The problem
Without dropping or altering a single word, give the listing again.

Dataset extract
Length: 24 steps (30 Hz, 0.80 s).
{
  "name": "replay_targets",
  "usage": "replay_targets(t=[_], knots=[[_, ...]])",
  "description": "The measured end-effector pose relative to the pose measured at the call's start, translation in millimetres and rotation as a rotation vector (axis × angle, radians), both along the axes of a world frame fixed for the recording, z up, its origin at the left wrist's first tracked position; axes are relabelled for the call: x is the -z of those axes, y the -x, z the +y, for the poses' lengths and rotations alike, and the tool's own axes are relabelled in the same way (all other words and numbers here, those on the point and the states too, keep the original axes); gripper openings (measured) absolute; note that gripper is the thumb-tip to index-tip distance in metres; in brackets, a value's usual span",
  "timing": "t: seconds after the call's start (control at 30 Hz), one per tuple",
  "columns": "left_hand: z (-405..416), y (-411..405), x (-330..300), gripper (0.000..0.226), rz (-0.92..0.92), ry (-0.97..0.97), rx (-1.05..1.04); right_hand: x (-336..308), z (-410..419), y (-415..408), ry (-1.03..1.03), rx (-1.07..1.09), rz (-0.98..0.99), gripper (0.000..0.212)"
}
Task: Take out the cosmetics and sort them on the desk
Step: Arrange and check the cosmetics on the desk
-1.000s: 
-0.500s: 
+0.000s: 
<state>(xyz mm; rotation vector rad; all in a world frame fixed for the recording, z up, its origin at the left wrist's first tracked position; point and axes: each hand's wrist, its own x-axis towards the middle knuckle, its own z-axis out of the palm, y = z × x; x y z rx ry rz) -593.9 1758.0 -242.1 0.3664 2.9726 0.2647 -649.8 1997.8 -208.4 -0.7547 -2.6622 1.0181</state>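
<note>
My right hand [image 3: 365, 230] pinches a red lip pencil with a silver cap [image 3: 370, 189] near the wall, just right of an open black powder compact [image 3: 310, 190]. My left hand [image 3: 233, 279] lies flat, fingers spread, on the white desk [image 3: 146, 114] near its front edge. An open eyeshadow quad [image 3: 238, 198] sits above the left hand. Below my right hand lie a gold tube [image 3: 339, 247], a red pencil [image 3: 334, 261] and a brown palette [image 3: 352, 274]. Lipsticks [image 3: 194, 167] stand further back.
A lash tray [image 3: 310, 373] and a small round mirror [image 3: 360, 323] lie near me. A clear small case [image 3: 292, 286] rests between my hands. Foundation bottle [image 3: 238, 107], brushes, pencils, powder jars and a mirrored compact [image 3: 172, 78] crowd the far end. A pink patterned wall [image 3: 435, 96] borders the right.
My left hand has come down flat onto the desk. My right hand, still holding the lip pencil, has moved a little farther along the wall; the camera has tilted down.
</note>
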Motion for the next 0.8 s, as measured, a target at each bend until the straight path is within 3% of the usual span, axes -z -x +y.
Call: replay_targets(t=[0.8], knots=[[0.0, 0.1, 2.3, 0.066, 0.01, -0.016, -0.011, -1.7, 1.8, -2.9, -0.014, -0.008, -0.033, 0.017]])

Final answer
Length: 24 steps (30 Hz, 0.80 s).
{
  "name": "replay_targets",
  "usage": "replay_targets(t=[_], knots=[[_, ...]])",
  "description": "The measured end-effector pose relative to the pose measured at the call's start, translation in millimetres and rotation as a rotation vector (axis × angle, radians), both along the axes of a world frame fixed for the recording, z up, its origin at the left wrist's first tracked position; axes are relabelled for the call: x is the -z of those axes, y the -x, z the +y, for the poses' lengths and rotations alike, and the tool's own axes are relabelled in the same way (all other words and numbers here, those on the point and the states too, keep the original axes); gripper openings (measured) absolute; note that gripper is the thumb-tip to index-tip distance in metres; in brackets, a value's usual span",
  "timing": "t: seconds after the call's start (control at 30 Hz), one per tuple",
  "columns": "left_hand: z (-405..416), y (-411..405), x (-330..300), gripper (0.000..0.226), rz (-0.92..0.92), ry (-0.97..0.97), rx (-1.05..1.04); right_hand: x (-336..308), z (-410..419), y (-415..408), ry (-1.03..1.03), rx (-1.07..1.09), rz (-0.98..0.99), gripper (0.000..0.212)"
}
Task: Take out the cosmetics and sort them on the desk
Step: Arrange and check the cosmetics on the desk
-1.000s: 
-0.500s: 
+0.000s: 
<state>(xyz mm; rotation vector rad; all in a world frame fixed for the recording, z up, its origin at the left wrist's first tracked position; point and axes: each hand's wrist, its own x-axis towards the middle knuckle, its own z-axis out of the palm, y = z × x; x y z rx ry rz) -593.9 1758.0 -242.1 0.3664 2.9726 0.2647 -649.8 1997.8 -208.4 -0.7547 -2.6622 1.0181</state>
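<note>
My right hand [image 3: 365, 230] pinches a red lip pencil with a silver cap [image 3: 370, 189] near the wall, just right of an open black powder compact [image 3: 310, 190]. My left hand [image 3: 233, 279] lies flat, fingers spread, on the white desk [image 3: 146, 114] near its front edge. An open eyeshadow quad [image 3: 238, 198] sits above the left hand. Below my right hand lie a gold tube [image 3: 339, 247], a red pencil [image 3: 334, 261] and a brown palette [image 3: 352, 274]. Lipsticks [image 3: 194, 167] stand further back.
A lash tray [image 3: 310, 373] and a small round mirror [image 3: 360, 323] lie near me. A clear small case [image 3: 292, 286] rests between my hands. Foundation bottle [image 3: 238, 107], brushes, pencils, powder jars and a mirrored compact [image 3: 172, 78] crowd the far end. A pink patterned wall [image 3: 435, 96] borders the right.
My left hand has come down flat onto the desk. My right hand, still holding the lip pencil, has moved a little farther along the wall; the camera has tilted down.
</note>
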Motion for the next 0.8 s, as measured, a target at each bend until the straight path is within 3% of the usual span, axes -z -x +y.
Call: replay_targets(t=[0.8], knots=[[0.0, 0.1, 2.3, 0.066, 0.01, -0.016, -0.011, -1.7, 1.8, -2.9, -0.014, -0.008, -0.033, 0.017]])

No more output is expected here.